The common mistake is treating verification evidence like routine application data. It often contains government IDs, biometrics, and transaction context, so it needs tighter access control, explicit retention rules, and clear deletion processes. Without those controls, the compliance record itself becomes sensitive material that expands breach impact.

Why This Matters for Security Teams

Treating identity verification evidence like ordinary application data is a category error. A KYC file, liveness capture, or uploaded document often includes government identifiers, biometric signals, device metadata, and case notes, so the record can be more sensitive than the account it supports. Once that evidence is widely reachable, retention is indefinite, or deletion is informal, the compliance archive becomes a secondary breach target rather than a control asset. Guidance in the NIST Cybersecurity Framework 2.0 and NHIMG’s Ultimate Guide to NHIs both point to the same operational reality: sensitive trust material needs explicit governance, not just storage. NHI Mgmt Group notes that 79% of organisations have experienced secrets leaks, and 77% of those incidents caused tangible damage, which is a reminder that weak handling of supporting evidence can turn an audit trail into an exposure trail. In practice, many security teams discover this only after an investigator, support analyst, or over-permissioned system has already accessed material that should have been tightly scoped from day one.

How It Works in Practice

Strong handling starts by classifying verification evidence separately from the user profile, ticket, or transaction record that references it. The evidence store should use its own access policy, its own retention schedule, and its own deletion workflow.
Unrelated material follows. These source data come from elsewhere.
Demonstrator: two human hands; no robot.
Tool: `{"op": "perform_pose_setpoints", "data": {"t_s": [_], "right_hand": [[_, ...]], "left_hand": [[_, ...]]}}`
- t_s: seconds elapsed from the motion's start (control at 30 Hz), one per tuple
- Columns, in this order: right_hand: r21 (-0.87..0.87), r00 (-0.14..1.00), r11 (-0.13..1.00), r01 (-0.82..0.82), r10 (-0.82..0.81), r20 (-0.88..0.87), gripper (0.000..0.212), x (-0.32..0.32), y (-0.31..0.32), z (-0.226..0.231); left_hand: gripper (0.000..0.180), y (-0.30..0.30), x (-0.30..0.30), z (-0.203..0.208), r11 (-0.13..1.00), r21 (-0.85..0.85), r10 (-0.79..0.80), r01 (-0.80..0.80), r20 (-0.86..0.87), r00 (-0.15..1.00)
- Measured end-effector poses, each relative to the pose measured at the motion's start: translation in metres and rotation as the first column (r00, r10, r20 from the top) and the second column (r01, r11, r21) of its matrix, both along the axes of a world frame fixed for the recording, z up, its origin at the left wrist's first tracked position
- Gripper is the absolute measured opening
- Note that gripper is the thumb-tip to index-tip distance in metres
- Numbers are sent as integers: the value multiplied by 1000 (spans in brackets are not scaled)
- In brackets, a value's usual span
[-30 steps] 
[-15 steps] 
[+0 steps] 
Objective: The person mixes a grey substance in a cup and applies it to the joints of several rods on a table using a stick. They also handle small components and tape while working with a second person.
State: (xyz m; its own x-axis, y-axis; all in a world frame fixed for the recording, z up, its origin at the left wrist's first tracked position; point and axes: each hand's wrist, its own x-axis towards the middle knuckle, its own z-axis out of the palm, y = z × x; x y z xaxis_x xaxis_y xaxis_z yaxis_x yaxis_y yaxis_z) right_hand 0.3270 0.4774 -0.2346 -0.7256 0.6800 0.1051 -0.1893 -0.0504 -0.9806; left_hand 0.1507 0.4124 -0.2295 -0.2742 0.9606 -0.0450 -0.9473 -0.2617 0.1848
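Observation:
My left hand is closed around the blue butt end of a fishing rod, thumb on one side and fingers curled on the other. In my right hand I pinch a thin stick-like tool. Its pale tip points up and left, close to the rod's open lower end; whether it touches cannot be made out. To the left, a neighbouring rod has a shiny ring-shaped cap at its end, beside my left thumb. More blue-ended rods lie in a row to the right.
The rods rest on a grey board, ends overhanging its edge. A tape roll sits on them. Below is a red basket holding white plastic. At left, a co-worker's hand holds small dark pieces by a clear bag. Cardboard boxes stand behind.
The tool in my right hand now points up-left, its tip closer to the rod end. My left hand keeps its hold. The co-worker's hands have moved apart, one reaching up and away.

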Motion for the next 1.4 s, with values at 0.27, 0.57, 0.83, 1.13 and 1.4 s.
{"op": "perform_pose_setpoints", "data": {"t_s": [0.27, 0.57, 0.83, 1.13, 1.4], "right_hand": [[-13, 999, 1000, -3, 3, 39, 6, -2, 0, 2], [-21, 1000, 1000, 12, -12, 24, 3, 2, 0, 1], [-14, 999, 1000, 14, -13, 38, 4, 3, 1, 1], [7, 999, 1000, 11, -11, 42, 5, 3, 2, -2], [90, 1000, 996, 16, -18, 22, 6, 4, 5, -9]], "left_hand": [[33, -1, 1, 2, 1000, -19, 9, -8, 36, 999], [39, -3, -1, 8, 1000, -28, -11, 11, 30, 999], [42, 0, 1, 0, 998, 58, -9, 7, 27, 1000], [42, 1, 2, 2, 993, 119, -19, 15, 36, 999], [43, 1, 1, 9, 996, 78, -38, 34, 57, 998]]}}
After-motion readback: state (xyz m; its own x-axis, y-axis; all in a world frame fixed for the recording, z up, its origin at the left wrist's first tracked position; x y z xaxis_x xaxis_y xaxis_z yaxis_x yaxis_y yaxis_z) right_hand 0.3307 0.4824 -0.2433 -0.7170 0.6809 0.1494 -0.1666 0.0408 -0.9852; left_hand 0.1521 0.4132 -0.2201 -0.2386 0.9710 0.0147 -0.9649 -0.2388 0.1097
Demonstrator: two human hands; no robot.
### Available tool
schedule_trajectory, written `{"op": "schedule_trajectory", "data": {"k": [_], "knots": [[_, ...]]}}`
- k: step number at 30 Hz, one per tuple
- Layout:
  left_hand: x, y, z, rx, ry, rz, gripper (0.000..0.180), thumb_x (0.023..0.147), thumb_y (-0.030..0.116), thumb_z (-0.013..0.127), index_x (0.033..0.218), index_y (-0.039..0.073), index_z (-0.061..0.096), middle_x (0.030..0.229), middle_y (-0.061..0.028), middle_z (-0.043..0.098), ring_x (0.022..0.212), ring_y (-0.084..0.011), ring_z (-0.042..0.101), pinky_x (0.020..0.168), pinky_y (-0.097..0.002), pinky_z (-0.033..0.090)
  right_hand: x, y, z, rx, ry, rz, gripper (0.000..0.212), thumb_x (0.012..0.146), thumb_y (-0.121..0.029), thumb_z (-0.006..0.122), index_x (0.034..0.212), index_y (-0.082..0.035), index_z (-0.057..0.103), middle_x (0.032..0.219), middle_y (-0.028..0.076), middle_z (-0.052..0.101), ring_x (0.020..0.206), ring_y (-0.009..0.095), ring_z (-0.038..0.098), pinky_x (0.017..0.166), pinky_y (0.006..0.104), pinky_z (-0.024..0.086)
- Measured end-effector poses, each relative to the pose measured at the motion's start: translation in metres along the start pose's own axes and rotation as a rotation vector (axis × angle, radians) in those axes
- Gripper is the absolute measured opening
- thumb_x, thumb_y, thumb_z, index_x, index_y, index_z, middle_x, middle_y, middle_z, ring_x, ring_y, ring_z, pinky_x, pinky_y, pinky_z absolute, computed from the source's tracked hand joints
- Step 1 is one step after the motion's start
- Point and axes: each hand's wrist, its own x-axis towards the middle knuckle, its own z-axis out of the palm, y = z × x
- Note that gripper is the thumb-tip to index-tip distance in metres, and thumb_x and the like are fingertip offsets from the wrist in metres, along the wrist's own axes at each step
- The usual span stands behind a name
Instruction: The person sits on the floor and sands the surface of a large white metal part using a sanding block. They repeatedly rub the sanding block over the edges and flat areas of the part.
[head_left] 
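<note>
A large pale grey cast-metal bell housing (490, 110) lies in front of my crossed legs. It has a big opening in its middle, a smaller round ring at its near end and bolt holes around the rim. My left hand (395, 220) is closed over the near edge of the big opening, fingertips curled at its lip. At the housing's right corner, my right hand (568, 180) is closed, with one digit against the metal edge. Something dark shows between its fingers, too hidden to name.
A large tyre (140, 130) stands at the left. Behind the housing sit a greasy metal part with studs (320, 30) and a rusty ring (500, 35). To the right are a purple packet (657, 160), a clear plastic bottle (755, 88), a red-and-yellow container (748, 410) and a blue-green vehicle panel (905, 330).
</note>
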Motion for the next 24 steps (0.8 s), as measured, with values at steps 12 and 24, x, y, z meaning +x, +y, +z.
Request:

Current guidance suggests limiting access to the smallest set of fraud, compliance, and legal roles that genuinely need the material, then logging every read, export, and deletion action. Where possible, evidence should be encrypted at rest and segmented by case or workflow so that one compromise does not expose the entire archive.

Practitioners often overlook how many systems inherit access by default. OCR pipelines, case-management tools, analytics jobs, and support portals may all copy the same file into different places. That creates uncontrolled replicas, which is why the original control must extend beyond the primary repository. The most reliable pattern is to define a source of truth, prevent ad hoc downloads, and bind retention to a documented business purpose rather than a generic account lifecycle. The NHIMG Top 10 NHI Issues research is useful here because it shows how quickly sensitive identity material spreads once governance is weak.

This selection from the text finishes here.